Том 1. Произведения 1902-1909 - Сергей Сергеев-Ценский
Шрифт:
Интервал:
Закладка:
Точно повернулась какая-то ручка двери и открыла: нависли на сучьях лиловые облака, каких никогда не было раньше; говорилась сказка, которую говорит земля только детству, окутала душу теплотою, мудростью и неясным светом, при котором виднее глубь, и Ознобишин понял, что не нажмет курка пальцем правой ноги, — что нельзя этого сделать в такое утро.
По теплому снегу, по такому же, каким был он только в раннем детстве, пробрался он мимо сплошь закутанных кустов жасмина, чилиги, бирючины, мимо скамеек, покрытых снежными узкими пуховиками, шел, увязая, купаясь в снегу, падавшем с веток, и уже две кудлатых дворняги, Жулик и Шарик, путались за ним, застревая по брюхо и мотая круглыми головами; и слева из-за старой смутной решетчатой ограды ползло чуть слышное повизгивание породистых поросят, этаких белых мордатых живчиков, копошащихся теперь в теплом хлеву; и сорока сорвалась откуда-то снизу, отчетливо застрекотала, — недовольно, страшно недовольно, — и — скок-скок — унесла длинный хвост в чащу веток.
А справа проглянули поля.
Мутно-матово-синие чуть выплывали из-за низкого неба. Простые и гладкие, загадочные, бездонно глубокие, близкие и родные поля… И Ознобишин сел на мягкую скамейку на отлете сада, положил рядом с собой ружье и смотрел, как они тихо выявлялись и раздвигались все шире-шире.

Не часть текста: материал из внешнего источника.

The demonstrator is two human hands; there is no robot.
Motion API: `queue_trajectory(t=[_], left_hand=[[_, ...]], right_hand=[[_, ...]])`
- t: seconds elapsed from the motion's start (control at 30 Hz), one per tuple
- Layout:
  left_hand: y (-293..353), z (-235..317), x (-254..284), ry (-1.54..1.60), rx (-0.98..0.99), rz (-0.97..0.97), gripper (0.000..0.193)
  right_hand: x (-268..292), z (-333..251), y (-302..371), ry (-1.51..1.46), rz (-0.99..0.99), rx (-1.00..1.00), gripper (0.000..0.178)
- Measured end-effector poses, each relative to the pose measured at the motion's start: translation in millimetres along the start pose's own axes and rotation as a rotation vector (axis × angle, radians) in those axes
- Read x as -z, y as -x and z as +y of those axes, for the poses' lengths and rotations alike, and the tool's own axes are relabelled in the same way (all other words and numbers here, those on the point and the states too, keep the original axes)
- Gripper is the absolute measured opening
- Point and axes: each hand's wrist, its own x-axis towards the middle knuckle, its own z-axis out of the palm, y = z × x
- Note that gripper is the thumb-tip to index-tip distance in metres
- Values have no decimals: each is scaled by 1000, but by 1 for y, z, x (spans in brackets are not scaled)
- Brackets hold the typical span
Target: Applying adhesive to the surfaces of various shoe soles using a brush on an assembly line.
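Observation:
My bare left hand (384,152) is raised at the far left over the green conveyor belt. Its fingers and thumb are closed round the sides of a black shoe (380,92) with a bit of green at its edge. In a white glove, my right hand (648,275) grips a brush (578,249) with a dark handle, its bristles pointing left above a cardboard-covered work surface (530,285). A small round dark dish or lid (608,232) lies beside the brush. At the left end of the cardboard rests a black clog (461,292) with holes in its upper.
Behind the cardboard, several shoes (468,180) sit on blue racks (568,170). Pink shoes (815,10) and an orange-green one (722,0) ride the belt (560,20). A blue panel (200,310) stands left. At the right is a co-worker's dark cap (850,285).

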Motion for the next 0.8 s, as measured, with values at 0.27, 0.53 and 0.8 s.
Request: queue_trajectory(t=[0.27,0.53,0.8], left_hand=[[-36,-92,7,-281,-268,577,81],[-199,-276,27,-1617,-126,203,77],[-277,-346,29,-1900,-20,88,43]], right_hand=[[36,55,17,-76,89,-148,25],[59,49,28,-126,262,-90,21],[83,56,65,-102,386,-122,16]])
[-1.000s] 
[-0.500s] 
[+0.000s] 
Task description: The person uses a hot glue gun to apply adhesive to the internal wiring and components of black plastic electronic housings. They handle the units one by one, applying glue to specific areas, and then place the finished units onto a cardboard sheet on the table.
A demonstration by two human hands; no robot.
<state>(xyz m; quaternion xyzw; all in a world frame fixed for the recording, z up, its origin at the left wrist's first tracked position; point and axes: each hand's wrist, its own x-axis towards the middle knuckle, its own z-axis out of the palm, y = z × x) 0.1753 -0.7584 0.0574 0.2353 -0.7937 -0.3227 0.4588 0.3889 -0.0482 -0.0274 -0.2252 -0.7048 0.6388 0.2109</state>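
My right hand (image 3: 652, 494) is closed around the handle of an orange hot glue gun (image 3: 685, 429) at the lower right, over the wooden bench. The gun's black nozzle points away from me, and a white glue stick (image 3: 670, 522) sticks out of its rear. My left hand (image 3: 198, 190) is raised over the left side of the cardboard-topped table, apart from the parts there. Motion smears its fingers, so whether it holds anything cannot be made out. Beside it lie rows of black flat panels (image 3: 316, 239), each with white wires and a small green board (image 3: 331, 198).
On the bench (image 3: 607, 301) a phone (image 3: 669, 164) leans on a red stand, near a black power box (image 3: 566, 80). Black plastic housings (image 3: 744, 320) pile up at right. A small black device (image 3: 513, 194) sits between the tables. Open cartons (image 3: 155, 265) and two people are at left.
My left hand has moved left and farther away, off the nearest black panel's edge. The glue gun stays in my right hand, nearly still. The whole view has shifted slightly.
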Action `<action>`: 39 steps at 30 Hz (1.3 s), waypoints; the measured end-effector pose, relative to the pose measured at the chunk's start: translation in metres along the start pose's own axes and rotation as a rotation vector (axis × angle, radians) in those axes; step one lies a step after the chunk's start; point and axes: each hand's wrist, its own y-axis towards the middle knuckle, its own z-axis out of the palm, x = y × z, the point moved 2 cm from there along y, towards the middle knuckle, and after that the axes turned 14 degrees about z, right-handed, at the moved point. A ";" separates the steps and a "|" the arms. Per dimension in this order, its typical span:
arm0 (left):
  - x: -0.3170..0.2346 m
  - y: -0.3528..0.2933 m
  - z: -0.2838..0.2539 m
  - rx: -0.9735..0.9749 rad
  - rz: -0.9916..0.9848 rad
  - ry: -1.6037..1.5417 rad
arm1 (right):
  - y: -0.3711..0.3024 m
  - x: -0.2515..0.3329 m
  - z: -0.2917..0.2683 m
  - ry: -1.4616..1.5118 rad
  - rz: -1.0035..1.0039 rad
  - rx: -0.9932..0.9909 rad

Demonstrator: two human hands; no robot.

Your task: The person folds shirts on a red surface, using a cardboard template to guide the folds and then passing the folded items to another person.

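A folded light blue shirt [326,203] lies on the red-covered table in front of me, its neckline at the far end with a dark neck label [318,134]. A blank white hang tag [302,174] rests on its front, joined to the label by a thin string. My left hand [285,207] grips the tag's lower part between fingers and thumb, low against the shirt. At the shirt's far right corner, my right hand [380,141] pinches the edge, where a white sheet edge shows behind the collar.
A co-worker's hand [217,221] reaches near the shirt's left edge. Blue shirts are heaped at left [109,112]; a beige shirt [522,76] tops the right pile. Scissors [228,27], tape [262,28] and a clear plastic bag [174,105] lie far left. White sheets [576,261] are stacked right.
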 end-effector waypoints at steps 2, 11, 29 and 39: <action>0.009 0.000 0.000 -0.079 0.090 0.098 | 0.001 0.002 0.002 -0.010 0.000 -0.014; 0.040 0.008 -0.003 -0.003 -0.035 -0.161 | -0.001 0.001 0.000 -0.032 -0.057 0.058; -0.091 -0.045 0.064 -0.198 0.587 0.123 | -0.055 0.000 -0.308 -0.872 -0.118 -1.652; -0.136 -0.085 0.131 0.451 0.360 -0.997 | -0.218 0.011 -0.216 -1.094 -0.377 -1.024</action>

Шел мороз вместе с солнцем, только выше его. Красноватый столб прямиком выполз в небо. Долго выползал, увязнув в дымчатой сини. Вот закруглился и воткнулся концом в небо, концом в поля. Потом дуга красного круга, продолговатая, узкая, перерезала столб вверху, — вышел крест.
Над сухотинскими, или дехтянскими, или какими-то еще, или надо всеми полями сплошь встал и стоял отлитый из холода крест. Долго смотрел на него Ознобишин. Улыбнулся, поднялся, отряхнул снег. Почувствовал гулкую дедовскую силу в плечах; взял ружье… Эй, погоди еще ставить крест над полями!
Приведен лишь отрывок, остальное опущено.